:: SOURCE DATA ::
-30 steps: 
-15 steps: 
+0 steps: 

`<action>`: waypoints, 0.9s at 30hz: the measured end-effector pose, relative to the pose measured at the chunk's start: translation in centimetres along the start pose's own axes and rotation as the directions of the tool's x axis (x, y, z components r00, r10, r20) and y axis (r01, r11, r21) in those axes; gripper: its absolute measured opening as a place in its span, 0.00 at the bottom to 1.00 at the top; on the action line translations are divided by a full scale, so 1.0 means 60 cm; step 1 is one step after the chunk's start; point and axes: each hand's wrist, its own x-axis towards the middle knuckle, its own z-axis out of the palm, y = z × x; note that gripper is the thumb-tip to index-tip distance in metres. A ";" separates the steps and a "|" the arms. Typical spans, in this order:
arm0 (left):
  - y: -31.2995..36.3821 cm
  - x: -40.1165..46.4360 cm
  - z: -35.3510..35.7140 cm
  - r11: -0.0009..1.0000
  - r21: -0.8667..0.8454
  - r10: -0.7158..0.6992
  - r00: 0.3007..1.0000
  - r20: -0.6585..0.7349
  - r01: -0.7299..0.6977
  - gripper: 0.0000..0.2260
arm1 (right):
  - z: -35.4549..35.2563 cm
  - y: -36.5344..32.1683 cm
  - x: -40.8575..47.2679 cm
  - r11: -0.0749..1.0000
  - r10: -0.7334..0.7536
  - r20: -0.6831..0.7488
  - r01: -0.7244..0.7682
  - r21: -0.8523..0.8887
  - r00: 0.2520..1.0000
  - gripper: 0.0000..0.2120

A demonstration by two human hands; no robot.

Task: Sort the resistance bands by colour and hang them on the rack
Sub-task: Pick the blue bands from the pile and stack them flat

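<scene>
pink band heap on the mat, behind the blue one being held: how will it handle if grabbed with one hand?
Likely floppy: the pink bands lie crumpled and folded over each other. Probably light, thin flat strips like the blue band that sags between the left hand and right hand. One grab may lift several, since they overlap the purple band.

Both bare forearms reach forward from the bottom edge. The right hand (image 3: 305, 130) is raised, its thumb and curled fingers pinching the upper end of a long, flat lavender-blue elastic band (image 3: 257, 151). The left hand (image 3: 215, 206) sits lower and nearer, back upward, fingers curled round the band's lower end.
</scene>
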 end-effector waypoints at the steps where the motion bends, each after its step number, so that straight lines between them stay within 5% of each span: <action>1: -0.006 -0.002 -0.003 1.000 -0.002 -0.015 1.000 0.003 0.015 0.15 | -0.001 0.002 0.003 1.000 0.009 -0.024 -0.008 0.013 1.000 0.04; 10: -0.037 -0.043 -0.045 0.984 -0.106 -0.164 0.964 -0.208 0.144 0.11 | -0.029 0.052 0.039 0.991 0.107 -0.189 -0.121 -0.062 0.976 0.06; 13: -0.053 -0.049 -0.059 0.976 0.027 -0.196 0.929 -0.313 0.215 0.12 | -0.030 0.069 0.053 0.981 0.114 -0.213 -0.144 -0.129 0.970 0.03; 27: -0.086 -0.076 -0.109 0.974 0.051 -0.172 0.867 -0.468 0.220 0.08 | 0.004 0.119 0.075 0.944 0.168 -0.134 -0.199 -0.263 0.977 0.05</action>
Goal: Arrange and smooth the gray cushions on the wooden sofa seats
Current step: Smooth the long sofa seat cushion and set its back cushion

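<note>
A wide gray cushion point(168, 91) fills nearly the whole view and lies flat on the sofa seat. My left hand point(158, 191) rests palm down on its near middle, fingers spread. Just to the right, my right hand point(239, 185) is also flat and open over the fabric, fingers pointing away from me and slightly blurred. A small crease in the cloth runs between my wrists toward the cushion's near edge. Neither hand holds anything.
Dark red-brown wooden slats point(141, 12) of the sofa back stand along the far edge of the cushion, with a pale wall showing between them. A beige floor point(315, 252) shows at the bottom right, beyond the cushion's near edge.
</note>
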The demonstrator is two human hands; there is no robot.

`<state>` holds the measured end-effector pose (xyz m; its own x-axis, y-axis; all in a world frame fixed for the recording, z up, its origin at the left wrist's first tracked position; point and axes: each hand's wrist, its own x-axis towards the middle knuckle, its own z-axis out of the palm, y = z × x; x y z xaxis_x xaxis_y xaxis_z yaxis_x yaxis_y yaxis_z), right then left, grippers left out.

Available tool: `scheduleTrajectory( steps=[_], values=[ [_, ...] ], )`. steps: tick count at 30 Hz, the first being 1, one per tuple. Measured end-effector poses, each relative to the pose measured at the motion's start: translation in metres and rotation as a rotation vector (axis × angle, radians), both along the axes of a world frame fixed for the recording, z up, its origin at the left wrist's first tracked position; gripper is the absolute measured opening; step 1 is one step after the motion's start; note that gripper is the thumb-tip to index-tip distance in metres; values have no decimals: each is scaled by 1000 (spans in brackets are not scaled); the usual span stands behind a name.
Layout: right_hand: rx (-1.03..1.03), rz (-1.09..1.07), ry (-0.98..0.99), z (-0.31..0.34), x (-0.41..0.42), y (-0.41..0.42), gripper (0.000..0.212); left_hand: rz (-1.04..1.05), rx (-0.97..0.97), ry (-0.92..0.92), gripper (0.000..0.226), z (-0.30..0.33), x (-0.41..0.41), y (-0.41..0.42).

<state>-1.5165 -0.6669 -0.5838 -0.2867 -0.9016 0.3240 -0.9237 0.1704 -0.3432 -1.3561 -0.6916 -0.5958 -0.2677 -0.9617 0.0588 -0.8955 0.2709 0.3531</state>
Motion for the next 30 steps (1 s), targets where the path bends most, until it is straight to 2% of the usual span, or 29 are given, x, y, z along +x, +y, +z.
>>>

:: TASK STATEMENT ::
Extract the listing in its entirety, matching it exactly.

:: WRITTEN ANSWER ::
-30 steps: 
-15 steps: 
+0 steps: 

`<action>`: waypoints, 0.9s at 30hz: the measured end-effector pose, relative to the pose measured at the chunk's start: translation in centimetres along the start pose's own axes and rotation as the directions of the tool's x axis (x, y, z components r00, r10, r20) and y axis (r01, r11, r21) in those axes; gripper: its absolute measured opening as a place in its span, 0.00 at the bottom to 1.00 at the top; on the action line translations are divided by a full scale, so 1.0 means 60 cm; step 1 is one step after the chunk's start; point and axes: each hand's wrist, its own x-axis towards the middle knuckle, its own z-axis out of the palm, y = z × x; note that gripper is the thumb-tip to index-tip distance in metres. A ";" separates the steps and a "|" the arms. Typical spans, in this order:
arm0 (left):
  - y: -31.2995..36.3821 cm
  - x: -40.1165..46.4360 cm
  - z: -35.3510..35.7140 cm
  - r11: -0.0009..1.0000
  - r21: -0.8667..0.8454
  - r10: -0.7158..0.6992
  - r00: 0.3007..1.0000
  - r20: -0.6585..0.7349
  - r01: -0.7299..0.6977
  - gripper: 0.0000..0.2260
arm1 (right):
  - z: -35.4549..35.2563 cm
  - y: -36.5344..32.1683 cm
  - x: -40.8575..47.2679 cm
  - r11: -0.0749..1.0000
  - r10: -0.7334..0.7536
  - r20: -0.6831..0.7488
  - r01: -0.7244..0.7682
  - r21: -0.8523..0.8887
  - r00: 0.2520..1.0000
  - gripper: 0.0000..0.2120

A demonstration by two human hands; no robot.

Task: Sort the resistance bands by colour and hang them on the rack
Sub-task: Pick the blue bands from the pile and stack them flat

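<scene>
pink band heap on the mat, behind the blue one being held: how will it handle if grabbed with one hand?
Likely floppy: the pink bands lie crumpled and folded over each other. Probably light, thin flat strips like the blue band that sags between the left hand and right hand. One grab may lift several, since they overlap the purple band.

Both bare forearms reach forward from the bottom edge. The right hand (image 3: 305, 130) is raised, its thumb and curled fingers pinching the upper end of a long, flat lavender-blue elastic band (image 3: 257, 151). The left hand (image 3: 215, 206) sits lower and nearer, back upward, fingers curled round the band's lower end.
</scene>
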 end-effector waypoints at the steps where the motion bends, each after its step number, so that straight lines between them stay within 5% of each span: <action>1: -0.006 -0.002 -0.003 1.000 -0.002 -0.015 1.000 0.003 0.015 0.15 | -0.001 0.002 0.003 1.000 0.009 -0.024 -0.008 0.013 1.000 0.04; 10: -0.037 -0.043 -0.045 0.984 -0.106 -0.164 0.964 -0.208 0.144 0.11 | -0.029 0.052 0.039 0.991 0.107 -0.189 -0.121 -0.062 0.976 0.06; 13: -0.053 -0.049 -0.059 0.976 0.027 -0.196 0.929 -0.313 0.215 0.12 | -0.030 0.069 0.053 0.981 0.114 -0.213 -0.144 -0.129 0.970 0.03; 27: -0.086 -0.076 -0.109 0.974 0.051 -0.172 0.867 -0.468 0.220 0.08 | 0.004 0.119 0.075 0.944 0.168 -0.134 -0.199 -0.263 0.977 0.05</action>
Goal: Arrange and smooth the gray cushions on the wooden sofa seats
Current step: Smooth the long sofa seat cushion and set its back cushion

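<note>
A wide gray cushion point(168, 91) fills nearly the whole view and lies flat on the sofa seat. My left hand point(158, 191) rests palm down on its near middle, fingers spread. Just to the right, my right hand point(239, 185) is also flat and open over the fabric, fingers pointing away from me and slightly blurred. A small crease in the cloth runs between my wrists toward the cushion's near edge. Neither hand holds anything.
Dark red-brown wooden slats point(141, 12) of the sofa back stand along the far edge of the cushion, with a pale wall showing between them. A beige floor point(315, 252) shows at the bottom right, beyond the cushion's near edge.
</note>
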The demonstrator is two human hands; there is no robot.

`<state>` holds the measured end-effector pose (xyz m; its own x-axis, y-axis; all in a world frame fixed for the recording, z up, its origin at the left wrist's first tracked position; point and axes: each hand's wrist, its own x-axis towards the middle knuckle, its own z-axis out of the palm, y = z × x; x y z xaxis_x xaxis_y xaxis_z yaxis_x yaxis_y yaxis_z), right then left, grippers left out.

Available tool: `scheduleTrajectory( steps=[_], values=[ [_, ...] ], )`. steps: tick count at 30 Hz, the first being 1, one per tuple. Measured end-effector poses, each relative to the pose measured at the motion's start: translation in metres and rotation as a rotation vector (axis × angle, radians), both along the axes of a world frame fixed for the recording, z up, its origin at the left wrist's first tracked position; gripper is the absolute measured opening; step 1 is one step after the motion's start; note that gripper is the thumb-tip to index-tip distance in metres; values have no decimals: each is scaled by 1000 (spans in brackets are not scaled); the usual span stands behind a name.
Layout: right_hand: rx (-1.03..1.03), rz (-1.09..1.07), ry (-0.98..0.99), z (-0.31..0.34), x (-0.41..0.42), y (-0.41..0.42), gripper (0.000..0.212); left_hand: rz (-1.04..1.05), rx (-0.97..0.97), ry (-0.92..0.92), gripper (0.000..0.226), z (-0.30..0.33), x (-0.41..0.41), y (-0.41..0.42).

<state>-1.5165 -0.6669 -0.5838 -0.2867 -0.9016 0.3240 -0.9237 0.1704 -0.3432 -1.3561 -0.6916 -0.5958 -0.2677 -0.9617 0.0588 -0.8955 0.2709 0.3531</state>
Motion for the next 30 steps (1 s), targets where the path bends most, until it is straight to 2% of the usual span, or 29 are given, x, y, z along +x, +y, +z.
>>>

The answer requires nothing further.